[Required action]
With the first line as the start and the line containing "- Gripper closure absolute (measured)" as the end, write out every line of the records exactly.

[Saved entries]
╭──
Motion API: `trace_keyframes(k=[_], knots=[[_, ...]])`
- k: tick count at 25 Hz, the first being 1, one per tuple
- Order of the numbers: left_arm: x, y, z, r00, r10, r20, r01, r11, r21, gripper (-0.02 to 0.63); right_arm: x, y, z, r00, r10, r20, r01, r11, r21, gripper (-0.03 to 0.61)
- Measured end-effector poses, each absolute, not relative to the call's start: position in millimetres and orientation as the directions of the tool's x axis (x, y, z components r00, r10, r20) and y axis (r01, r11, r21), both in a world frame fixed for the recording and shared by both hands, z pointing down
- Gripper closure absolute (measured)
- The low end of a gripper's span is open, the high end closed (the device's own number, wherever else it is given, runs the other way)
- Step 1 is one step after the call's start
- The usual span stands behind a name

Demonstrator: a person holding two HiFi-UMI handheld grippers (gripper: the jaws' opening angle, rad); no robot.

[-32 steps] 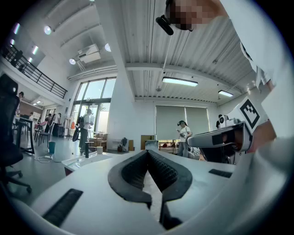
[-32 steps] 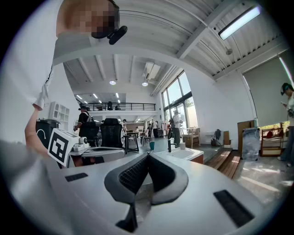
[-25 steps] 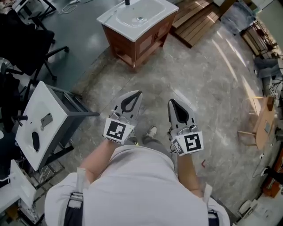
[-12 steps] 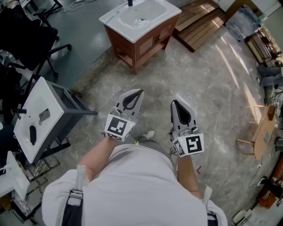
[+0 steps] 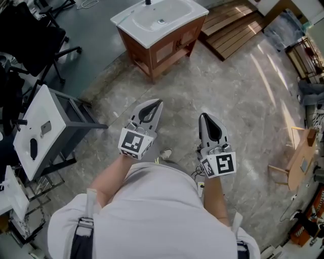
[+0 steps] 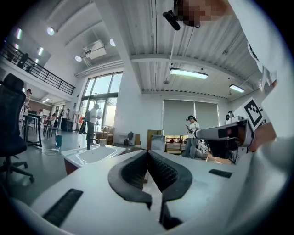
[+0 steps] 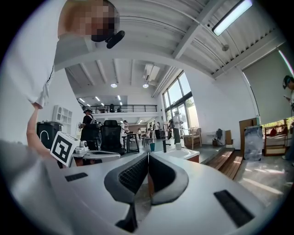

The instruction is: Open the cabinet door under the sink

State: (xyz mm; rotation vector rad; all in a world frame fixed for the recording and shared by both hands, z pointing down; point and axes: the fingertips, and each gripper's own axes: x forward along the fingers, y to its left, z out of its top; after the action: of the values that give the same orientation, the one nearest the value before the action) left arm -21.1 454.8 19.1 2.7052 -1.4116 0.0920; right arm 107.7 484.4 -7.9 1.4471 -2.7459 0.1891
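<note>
Both grippers clenched and empty, well short of the sink cabinet.
The left gripper [image 5: 159, 104] and right gripper [image 5: 202, 116] hover side by side over the floor [image 5: 238, 96], fingers [image 6: 131, 176] pressed together on nothing. The cabinet door [image 5: 165, 50] under the sink [image 5: 177, 12] is shut, well ahead of them.

The faucet [image 5: 147, 2] on the sink [image 5: 190, 9] is cut off above.
</note>
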Motion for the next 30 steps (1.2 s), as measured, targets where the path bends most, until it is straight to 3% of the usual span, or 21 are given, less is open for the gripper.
trace_keyframes(k=[14,21,30], knots=[[-32.3,257.4,62.8,0.598,-0.789,0.142,-0.801,-0.589,0.106,0.604,94.6,292.5,15.4,-0.539,-0.827,0.162,-0.842,0.531,-0.090,0.546],[-55.4,129.5,54.2,0.625,-0.774,0.100,-0.781,-0.618,0.096,0.604,64.9,183.0,2.6,-0.515,-0.839,0.175,-0.856,0.514,-0.053,0.546],[-49.1,67.9,59.0,0.664,-0.740,0.109,-0.748,-0.653,0.121,0.604,74.8,133.6,-9.8,-0.441,-0.880,0.175,-0.896,0.443,-0.032,0.546]])
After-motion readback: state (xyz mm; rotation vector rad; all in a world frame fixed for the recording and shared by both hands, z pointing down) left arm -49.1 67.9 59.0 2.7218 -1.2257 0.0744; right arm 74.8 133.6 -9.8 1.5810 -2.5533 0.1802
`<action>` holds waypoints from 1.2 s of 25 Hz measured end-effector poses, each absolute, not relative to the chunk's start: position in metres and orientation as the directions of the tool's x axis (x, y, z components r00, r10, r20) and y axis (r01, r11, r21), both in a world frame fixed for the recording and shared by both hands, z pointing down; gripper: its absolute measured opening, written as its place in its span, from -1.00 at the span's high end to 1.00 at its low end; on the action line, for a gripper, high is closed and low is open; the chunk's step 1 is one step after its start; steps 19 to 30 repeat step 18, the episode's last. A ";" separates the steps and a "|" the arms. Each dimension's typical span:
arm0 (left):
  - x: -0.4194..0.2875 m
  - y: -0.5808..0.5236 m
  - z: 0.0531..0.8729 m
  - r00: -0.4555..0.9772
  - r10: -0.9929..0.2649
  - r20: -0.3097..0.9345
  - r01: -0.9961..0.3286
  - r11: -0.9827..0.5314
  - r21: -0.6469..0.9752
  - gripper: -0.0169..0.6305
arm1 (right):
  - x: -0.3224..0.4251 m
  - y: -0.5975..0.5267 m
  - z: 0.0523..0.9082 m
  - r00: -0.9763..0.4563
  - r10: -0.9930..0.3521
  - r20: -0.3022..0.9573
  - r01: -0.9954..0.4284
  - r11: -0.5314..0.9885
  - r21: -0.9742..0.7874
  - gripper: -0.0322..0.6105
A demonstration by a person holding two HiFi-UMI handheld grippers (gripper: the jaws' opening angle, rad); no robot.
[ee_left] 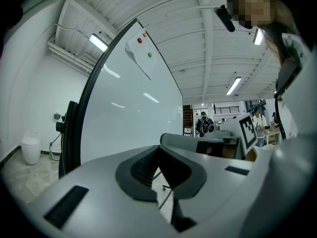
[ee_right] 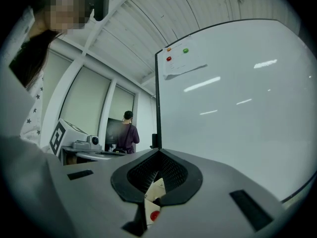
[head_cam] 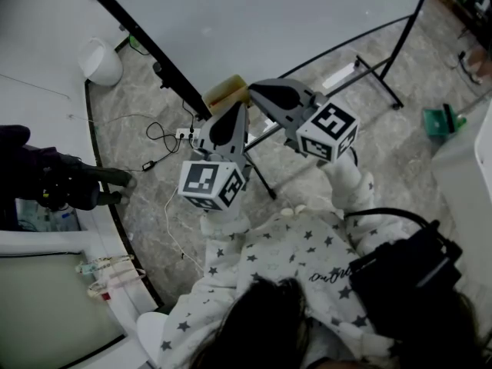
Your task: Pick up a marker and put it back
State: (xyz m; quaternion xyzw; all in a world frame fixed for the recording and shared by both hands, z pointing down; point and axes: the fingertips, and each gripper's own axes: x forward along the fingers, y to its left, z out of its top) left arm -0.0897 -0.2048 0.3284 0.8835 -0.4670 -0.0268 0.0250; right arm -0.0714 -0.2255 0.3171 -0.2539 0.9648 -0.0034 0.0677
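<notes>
No marker shows in any view. Both grippers are raised side by side in front of a large whiteboard (head_cam: 269,14). My left gripper (head_cam: 238,110) points at the board's lower edge, jaws together with nothing between them. My right gripper (head_cam: 260,91) is just to its right, also shut and empty. In the left gripper view, the left gripper (ee_left: 159,155) faces the whiteboard (ee_left: 133,113). From the right gripper view, the right gripper (ee_right: 157,155) faces the whiteboard (ee_right: 237,108). A sheet of paper (ee_right: 183,61) hangs under coloured magnets near the board's top corner.
A yellowish block (head_cam: 227,91) sits by the board's lower edge. The stand's black legs (head_cam: 377,75) cross the stone floor. A white bin (head_cam: 100,60), a power strip with cables (head_cam: 184,133) and a person in dark clothes (head_cam: 46,179) are at the left.
</notes>
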 end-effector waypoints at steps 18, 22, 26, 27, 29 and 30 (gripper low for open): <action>-0.081 -0.206 0.334 0.575 -0.818 -0.017 -0.815 -0.575 0.073 0.94 | -0.065 -0.226 0.330 -0.865 -0.482 -0.140 -0.475 0.876 -0.085 0.88; -0.081 -0.206 0.334 0.575 -0.818 -0.017 -0.815 -0.575 0.073 0.94 | -0.065 -0.226 0.330 -0.865 -0.482 -0.140 -0.475 0.876 -0.085 0.88; -0.081 -0.206 0.334 0.575 -0.818 -0.017 -0.815 -0.575 0.073 0.94 | -0.065 -0.226 0.330 -0.865 -0.482 -0.140 -0.475 0.876 -0.085 0.88; -0.081 -0.206 0.334 0.575 -0.818 -0.017 -0.815 -0.575 0.073 0.94 | -0.065 -0.226 0.330 -0.865 -0.482 -0.140 -0.475 0.876 -0.085 0.88; -0.081 -0.206 0.334 0.575 -0.818 -0.017 -0.815 -0.575 0.073 0.94 | -0.065 -0.226 0.330 -0.865 -0.482 -0.140 -0.475 0.876 -0.085 0.88; -0.081 -0.206 0.334 0.575 -0.818 -0.017 -0.815 -0.575 0.073 0.94 | -0.065 -0.226 0.330 -0.865 -0.482 -0.140 -0.475 0.876 -0.085 0.88</action>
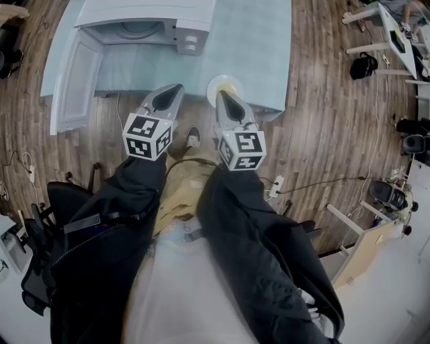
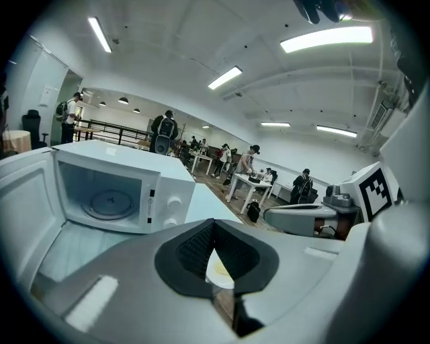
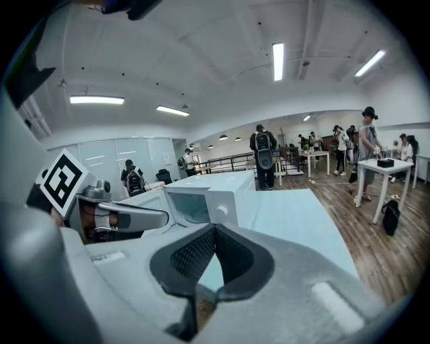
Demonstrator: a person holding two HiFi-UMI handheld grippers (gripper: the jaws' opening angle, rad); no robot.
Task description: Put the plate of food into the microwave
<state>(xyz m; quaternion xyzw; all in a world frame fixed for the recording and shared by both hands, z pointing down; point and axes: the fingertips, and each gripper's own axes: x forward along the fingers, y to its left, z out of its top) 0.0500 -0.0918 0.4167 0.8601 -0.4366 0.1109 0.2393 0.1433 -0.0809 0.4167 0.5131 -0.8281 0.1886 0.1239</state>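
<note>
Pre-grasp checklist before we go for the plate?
1. microwave with door open: ok.
2. turntable bare: ok.
3. plate in view at the near edge of the table: ok.
4. left gripper jaws apart for a grasp: not ok, shut, empty.
5. right gripper jaws apart: not ok, shut, empty.
6. food steady on the plate: cannot tell.

A pale blue table (image 1: 248, 47) stands on a wood-plank floor (image 1: 322, 101). A white microwave (image 1: 144, 20) sits on it, with its door (image 1: 74, 80) hanging open past the table's near edge. To the microwave's right, by that same edge, lies a plate (image 1: 222, 82) of yellowish food.
</note>
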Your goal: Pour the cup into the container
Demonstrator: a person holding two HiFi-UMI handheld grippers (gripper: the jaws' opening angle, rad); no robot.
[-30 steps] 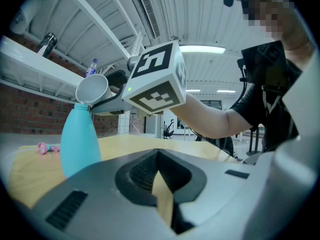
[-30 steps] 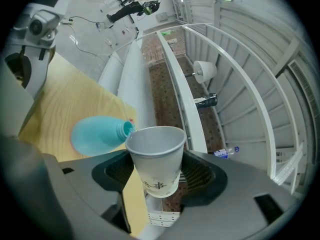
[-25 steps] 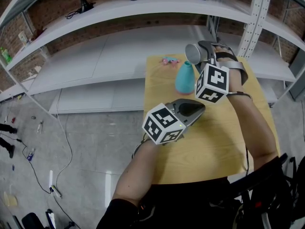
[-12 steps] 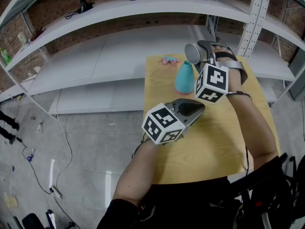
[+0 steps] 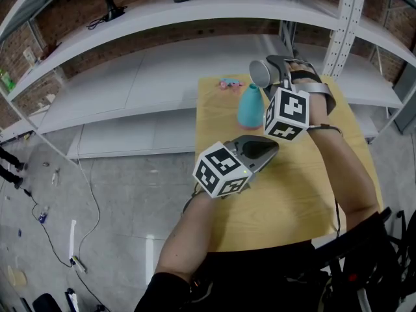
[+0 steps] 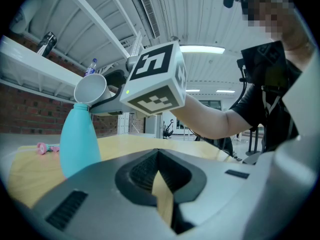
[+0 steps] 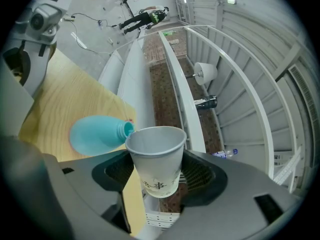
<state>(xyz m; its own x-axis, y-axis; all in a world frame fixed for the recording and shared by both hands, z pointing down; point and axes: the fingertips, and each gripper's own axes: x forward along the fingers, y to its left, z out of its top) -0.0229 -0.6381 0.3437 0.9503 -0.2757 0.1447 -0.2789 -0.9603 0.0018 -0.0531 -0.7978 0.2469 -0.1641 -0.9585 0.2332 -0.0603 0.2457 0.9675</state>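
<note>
On a wooden table (image 5: pixel 292 200), toward the left, the left gripper (image 5: pixel 265 146) sits low with its jaws nearly together and nothing between them. Just beyond it a teal bottle (image 5: pixel 250 108) stands upright, with a narrow neck. Over its mouth a white paper cup (image 5: pixel 259 73) is tipped sideways, pinched in the right gripper (image 5: pixel 276 70). Pouring well probably means keeping the rim right above that small opening and tilting slowly, because nothing steadies the bottle.
</note>
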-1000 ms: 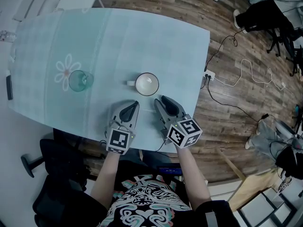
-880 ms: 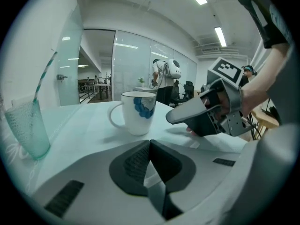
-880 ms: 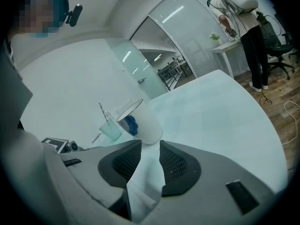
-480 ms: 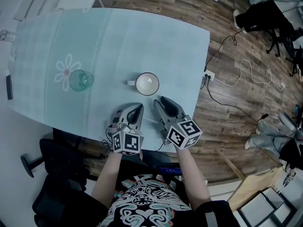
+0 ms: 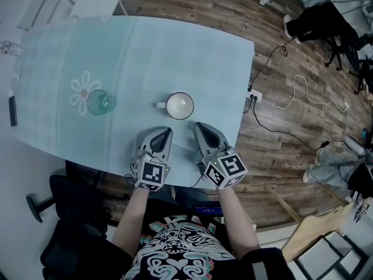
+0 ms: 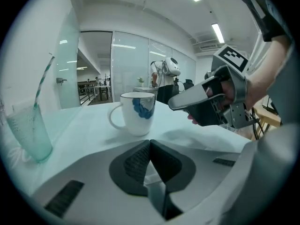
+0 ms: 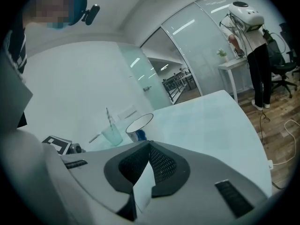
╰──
[Solution to the problem]
Motion API: `trace_keyframes(k=[_], knots=[[_, ...]])`
- k: tick count at 25 Hz, the first being 1, one per tuple
- Order of the numbers: left_arm: x, y, z, r00, r10, r20, r01, r11, r21, gripper (-0.02 to 0.63); right_arm: x, y, z, r00, r10, r20, r01, r11, r21, gripper (-0.03 to 0.61)
- Measured end-effector poses, each absolute, not relative to the call's start: position in millimetres and orientation as the directions of the tool's x axis (x, y, z components r00, r10, r20) and y axis (r01, r11, r21), both in a world frame fixed for the recording and shared by both hands, z pointing down
- Gripper closure absolute (measured)

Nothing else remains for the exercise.